▶ Work task
Once the line containing "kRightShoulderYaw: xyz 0" is found in the entries below, reproduce it and every line after it, stopping at and including the line containing "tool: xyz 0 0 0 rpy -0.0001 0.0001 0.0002"; reproduce nothing else, and keep each line exact.

(Collected data)
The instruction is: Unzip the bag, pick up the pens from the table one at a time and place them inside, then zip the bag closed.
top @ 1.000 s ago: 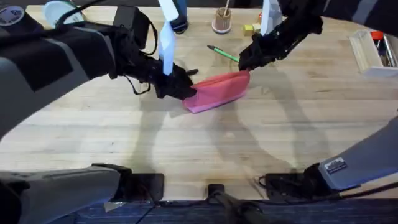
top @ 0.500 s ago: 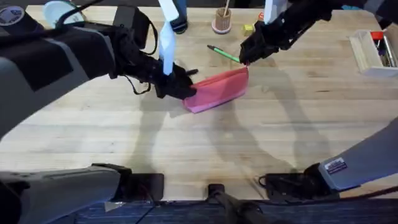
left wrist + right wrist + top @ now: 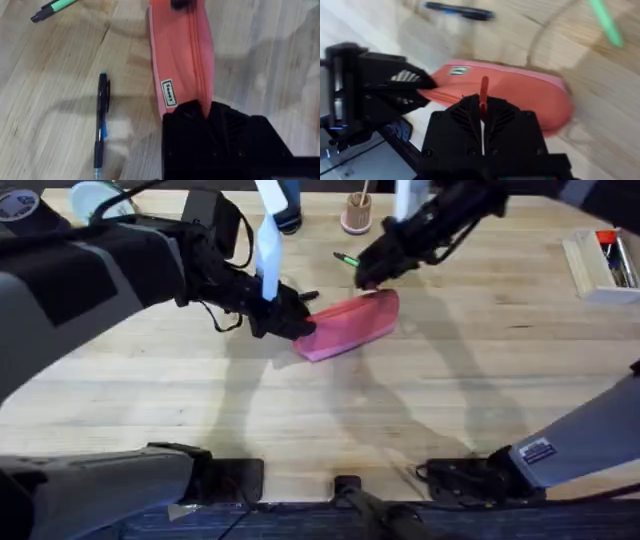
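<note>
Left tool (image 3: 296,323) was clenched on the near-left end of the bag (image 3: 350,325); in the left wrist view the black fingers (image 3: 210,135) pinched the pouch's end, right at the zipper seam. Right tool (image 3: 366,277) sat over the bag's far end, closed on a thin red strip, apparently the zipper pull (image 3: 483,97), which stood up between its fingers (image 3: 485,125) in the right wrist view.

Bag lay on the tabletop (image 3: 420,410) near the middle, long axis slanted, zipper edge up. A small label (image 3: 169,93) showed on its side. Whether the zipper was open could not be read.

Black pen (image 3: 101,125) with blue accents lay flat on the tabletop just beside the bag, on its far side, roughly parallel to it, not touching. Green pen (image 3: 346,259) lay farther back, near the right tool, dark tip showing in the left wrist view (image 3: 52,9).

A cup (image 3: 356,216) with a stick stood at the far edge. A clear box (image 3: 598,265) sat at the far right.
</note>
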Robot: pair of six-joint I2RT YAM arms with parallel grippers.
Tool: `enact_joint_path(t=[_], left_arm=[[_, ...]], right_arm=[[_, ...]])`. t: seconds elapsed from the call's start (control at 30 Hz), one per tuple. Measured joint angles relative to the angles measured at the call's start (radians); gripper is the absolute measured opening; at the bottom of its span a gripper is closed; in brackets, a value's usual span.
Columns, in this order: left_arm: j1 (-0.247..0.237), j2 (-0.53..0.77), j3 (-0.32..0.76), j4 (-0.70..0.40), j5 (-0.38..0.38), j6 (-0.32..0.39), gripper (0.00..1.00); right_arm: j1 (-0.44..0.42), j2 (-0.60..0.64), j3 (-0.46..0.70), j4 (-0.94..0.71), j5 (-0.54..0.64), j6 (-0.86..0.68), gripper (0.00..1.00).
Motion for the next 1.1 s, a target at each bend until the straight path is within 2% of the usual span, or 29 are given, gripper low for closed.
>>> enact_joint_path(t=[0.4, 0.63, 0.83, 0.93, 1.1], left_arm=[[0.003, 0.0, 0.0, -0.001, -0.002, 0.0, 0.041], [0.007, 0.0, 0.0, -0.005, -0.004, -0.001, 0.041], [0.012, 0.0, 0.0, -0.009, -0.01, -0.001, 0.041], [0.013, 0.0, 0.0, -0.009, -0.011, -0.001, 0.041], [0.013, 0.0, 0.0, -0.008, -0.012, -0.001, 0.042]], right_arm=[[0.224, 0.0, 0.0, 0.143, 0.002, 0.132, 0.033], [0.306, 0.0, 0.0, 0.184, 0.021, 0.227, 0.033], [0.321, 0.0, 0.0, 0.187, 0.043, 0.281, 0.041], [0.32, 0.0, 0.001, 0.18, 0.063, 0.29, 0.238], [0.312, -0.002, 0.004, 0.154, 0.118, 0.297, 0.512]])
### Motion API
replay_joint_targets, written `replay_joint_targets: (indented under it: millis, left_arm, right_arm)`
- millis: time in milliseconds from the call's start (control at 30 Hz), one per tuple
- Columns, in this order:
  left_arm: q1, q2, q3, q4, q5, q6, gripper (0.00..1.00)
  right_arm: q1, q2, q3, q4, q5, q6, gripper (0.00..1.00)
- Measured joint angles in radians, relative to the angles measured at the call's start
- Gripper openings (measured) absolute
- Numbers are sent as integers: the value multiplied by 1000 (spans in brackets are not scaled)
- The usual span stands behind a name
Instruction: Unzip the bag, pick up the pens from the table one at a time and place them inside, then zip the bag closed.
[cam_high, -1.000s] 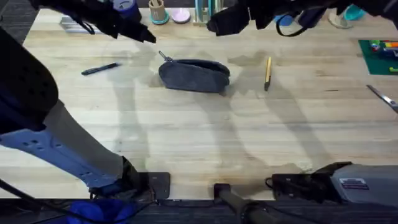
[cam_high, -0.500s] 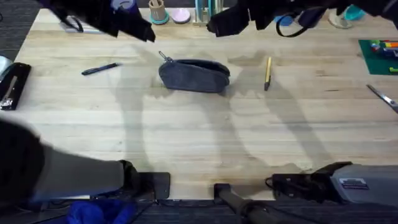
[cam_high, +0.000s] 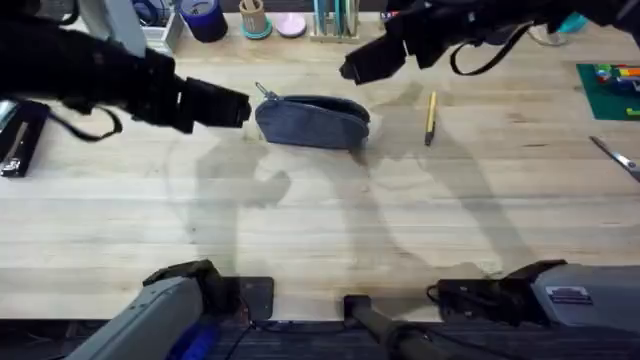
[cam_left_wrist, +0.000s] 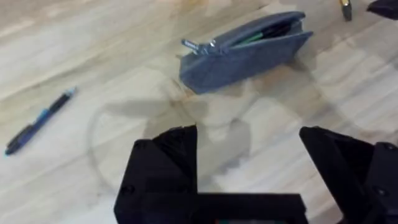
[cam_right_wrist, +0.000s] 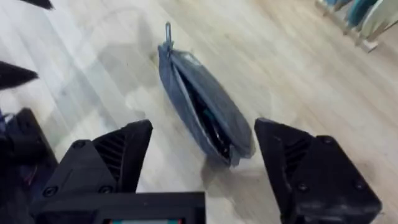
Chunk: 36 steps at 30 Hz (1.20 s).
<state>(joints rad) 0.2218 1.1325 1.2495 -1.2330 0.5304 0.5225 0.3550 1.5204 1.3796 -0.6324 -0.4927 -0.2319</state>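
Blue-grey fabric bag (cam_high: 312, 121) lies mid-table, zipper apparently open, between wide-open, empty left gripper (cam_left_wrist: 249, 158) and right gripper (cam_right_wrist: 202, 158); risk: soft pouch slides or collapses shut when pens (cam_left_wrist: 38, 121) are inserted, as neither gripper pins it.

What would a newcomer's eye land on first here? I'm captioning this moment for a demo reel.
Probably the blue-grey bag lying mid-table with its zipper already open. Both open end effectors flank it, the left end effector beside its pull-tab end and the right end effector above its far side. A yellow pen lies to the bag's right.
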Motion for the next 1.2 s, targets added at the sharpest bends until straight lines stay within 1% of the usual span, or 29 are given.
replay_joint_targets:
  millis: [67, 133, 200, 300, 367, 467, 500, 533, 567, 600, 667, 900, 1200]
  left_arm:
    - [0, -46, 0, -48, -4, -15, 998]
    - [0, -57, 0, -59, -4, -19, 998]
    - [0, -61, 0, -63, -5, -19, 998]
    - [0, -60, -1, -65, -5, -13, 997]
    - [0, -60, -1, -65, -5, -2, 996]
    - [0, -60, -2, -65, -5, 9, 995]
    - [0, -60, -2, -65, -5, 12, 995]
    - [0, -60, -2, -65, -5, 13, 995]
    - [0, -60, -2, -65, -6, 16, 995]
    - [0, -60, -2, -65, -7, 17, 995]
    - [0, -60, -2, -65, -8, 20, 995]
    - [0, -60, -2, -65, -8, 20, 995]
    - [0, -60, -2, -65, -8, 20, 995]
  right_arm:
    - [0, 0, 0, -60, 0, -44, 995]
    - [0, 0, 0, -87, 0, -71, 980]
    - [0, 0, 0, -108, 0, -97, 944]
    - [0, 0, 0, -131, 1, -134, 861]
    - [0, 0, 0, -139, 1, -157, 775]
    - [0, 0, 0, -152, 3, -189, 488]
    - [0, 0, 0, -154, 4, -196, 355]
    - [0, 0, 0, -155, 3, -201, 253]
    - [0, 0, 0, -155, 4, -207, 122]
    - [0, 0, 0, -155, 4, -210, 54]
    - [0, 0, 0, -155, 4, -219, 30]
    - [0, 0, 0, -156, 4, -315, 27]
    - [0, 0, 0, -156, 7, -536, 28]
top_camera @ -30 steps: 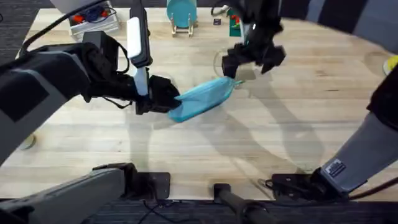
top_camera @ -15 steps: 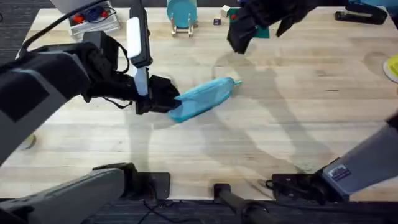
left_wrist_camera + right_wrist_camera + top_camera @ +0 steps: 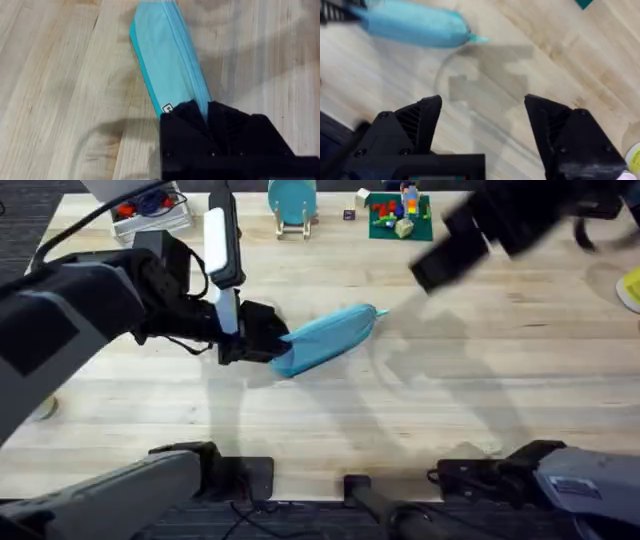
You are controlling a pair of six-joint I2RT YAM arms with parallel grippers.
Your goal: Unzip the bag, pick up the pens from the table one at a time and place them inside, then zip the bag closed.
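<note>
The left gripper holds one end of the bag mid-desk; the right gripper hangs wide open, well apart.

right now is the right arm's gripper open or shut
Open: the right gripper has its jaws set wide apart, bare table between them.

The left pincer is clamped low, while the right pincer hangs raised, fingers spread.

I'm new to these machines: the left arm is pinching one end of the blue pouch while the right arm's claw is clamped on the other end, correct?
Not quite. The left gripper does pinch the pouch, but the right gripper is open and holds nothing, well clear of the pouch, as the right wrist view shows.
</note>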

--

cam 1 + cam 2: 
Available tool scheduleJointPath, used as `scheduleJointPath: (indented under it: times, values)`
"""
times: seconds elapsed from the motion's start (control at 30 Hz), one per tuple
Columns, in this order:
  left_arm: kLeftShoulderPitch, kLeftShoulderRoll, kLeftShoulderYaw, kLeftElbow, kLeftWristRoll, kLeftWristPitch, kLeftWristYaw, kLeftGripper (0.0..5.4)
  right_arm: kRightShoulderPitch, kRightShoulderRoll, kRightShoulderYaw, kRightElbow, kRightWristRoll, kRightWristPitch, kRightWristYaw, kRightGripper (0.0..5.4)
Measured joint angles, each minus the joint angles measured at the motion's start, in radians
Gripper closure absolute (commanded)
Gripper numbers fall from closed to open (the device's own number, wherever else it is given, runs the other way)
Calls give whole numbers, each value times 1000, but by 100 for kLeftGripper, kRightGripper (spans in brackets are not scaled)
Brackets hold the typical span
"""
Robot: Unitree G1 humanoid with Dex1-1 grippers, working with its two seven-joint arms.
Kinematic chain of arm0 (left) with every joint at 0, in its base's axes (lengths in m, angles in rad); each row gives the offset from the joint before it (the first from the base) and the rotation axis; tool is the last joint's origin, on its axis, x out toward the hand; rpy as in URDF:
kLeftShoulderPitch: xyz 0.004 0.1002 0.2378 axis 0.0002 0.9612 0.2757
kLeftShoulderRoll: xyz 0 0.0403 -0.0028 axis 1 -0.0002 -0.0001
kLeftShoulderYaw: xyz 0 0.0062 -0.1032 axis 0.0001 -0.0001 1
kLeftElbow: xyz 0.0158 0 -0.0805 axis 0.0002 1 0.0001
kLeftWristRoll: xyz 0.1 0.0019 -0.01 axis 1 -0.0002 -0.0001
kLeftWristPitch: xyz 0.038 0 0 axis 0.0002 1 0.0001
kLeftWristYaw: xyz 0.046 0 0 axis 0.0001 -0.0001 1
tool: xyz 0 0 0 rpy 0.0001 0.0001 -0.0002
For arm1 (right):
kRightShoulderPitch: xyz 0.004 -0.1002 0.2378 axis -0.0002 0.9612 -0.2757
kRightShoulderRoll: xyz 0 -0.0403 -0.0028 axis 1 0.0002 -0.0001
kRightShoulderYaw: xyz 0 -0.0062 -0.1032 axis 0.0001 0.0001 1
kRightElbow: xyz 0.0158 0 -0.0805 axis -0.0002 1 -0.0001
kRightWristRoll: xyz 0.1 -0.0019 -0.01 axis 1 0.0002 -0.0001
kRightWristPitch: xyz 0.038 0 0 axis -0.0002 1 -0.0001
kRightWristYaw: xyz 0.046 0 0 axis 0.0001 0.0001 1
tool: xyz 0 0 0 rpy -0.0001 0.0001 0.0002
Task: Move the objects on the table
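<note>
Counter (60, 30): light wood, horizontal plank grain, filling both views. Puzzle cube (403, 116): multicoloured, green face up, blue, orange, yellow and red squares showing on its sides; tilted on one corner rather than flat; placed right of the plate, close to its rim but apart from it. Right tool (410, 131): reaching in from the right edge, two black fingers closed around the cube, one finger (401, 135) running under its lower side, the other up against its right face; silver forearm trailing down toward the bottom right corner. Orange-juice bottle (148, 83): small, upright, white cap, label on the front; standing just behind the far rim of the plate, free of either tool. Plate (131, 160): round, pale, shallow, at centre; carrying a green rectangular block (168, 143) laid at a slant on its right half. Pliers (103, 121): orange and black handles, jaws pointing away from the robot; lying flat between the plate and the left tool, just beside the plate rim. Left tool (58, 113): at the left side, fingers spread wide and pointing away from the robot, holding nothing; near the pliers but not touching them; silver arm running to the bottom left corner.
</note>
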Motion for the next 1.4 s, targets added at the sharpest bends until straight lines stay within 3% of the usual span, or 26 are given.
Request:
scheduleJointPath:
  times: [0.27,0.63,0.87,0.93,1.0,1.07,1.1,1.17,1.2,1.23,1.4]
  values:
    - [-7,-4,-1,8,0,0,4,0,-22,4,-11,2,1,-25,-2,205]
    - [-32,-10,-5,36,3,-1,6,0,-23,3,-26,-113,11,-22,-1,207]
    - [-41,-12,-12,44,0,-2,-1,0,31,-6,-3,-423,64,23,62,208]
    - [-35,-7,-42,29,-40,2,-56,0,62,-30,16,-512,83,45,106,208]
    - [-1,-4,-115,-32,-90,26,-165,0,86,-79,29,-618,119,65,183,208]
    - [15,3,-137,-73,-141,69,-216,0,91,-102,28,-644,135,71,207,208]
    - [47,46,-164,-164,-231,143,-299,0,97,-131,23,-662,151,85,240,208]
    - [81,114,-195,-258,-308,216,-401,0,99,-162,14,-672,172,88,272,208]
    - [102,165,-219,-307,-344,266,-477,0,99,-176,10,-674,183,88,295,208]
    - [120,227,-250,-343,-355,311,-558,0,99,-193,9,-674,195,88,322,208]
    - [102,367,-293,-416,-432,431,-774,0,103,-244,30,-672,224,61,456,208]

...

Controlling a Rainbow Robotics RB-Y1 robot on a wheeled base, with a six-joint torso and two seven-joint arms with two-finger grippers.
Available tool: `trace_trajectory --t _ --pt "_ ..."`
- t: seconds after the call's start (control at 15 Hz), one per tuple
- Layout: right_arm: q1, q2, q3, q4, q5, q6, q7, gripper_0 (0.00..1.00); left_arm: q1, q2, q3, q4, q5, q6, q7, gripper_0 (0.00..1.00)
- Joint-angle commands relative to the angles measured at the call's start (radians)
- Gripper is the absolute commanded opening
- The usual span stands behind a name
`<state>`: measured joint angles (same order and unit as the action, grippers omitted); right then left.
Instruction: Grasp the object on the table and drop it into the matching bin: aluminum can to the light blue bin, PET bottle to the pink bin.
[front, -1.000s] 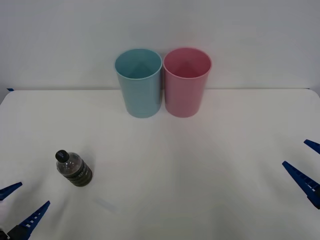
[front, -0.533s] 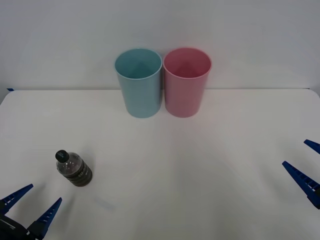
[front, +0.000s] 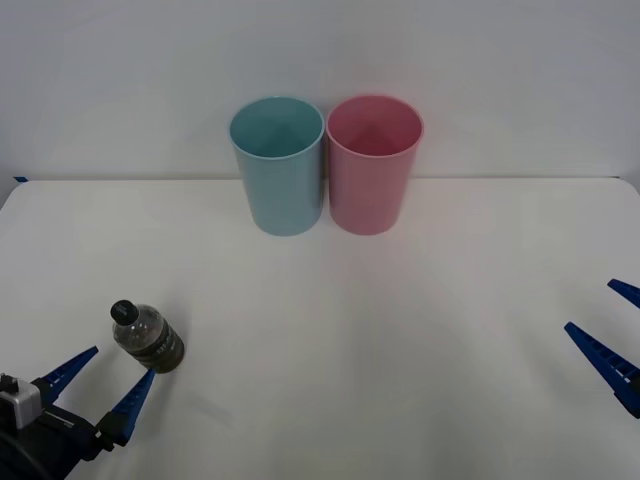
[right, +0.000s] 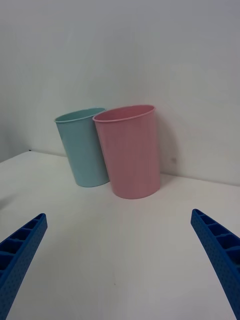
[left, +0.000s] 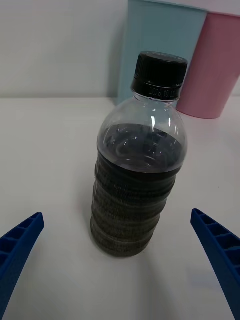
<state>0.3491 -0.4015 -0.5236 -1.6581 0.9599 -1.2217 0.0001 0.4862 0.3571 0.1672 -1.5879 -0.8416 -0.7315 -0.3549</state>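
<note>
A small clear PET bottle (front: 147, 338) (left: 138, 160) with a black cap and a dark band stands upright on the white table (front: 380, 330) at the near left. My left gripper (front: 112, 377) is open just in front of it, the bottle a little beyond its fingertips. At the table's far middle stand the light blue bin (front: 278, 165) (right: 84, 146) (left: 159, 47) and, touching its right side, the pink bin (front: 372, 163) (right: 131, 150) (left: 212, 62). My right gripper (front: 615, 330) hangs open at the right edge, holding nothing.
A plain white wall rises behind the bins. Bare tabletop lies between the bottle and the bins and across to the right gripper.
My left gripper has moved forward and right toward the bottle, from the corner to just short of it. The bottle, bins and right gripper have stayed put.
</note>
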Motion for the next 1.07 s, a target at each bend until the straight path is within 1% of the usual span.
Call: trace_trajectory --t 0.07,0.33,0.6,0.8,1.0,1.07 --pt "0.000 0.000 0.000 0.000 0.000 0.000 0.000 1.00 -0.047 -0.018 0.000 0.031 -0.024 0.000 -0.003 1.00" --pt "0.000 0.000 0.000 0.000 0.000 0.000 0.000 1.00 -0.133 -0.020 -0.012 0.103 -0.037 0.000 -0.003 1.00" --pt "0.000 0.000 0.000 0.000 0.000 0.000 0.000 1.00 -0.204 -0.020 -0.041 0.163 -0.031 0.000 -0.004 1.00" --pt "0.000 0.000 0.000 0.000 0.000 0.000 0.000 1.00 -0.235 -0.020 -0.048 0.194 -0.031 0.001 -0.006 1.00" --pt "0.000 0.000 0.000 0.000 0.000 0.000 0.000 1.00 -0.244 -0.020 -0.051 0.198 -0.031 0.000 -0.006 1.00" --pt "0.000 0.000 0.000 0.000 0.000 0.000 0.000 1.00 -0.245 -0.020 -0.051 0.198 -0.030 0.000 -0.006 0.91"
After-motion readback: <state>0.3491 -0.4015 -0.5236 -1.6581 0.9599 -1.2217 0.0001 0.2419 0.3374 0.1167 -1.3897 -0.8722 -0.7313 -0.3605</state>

▶ Answer to the problem
kRightShoulderYaw: xyz 0 -0.0062 -0.1032 axis 0.0001 0.0001 1
kRightElbow: xyz 0.0158 0 -0.0805 axis -0.0002 1 -0.0001
kRightWristRoll: xyz 0.1 -0.0019 -0.01 axis 1 0.0002 -0.0001
kRightWristPitch: xyz 0.038 0 0 axis -0.0002 1 -0.0001
kRightWristYaw: xyz 0.046 0 0 axis 0.0001 0.0001 1
tool: xyz 0 0 0 rpy -0.0001 0.0001 0.0002

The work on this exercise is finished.